Unhappily Ever After: A Novel
Rachel Rothschild was a very feisty child, with unlimited curiosity and a hefty dose of chutzpah. Surrounded by family and friends, her childhood was eventful, but ultimately both emotionally and physically safe. Sure, there were some mishaps, but which youngster has never done something stupid and paid for it in some way? As a young adult, Rachel meets JJ, a very charming man, whom she will eventually marry. As it turns out, JJ is not only charming and successful, but also very rich. If all of this sounds like a fairy tale, do not fret. It is not.
Rachel’s quest to create an existence for herself as an individual and a gifted investigative journalist encounters several huge obstacles and comes to a grinding halt after a bout of post-partum depression and another traumatic event in her life, which I am not going to divulge here so as not to spoil the story for the prospective reader. Suffice to say that those two events, as well as the subtle, but always present overly-controlling influence of her husband, change Rachel greatly and severely threaten her existence, her sanity and her family life. Luckily for her, her family or more precisely one of her cousins, and one of her childhood friends, come to her rescue and help her reassemble the shattered pieces. When the reader thinks that the story will have the proverbial happy ending, some shattering revelations change the course of it and provide for a rather unexpected ending.

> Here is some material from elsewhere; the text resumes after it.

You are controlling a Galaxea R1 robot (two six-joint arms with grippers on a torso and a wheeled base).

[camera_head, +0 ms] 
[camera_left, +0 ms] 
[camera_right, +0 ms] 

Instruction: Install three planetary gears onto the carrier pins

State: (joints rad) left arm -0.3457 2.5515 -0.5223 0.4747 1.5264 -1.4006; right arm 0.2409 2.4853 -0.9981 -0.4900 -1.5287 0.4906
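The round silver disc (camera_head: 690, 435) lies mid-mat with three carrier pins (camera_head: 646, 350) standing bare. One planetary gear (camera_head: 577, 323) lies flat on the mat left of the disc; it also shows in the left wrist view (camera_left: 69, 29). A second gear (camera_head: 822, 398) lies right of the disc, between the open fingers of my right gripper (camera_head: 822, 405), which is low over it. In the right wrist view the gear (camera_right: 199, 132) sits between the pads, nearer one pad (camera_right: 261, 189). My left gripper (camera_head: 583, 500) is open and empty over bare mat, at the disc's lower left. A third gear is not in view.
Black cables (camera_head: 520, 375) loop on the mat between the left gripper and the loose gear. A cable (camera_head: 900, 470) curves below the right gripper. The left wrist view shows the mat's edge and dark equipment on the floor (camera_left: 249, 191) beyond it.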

Norman I. Gelman’s writing is decidedly polished and enjoyable, if a bit long-winded at times. As much as I’ve enjoyed the minutiae of the life in the Rothschild, the Wiener and the other families in the story, I found the story rather drawn out and tedious at times. The first three parts took a total of 490 pages to unravel, and the crucial fourth part felt rather squeezed in the actual 15 pages it consisted of. I understand the need for culmination of the events and a startling conclusion, but overall I think I would have liked the story much better if it were a couple of hundred pages shorter. I did enjoy the finely drawn characters in the story and a great sense of time and place Mr. Gelman managed to convey with his writing, as well as several interesting historical and political asides which were seamlessly woven into the story. Overall I found “Unhappily Ever After” to be a well written and insightful book, which should be greatly enjoyed by a wide variety of readers, particularly those who have appreciation for well-drawn female characters.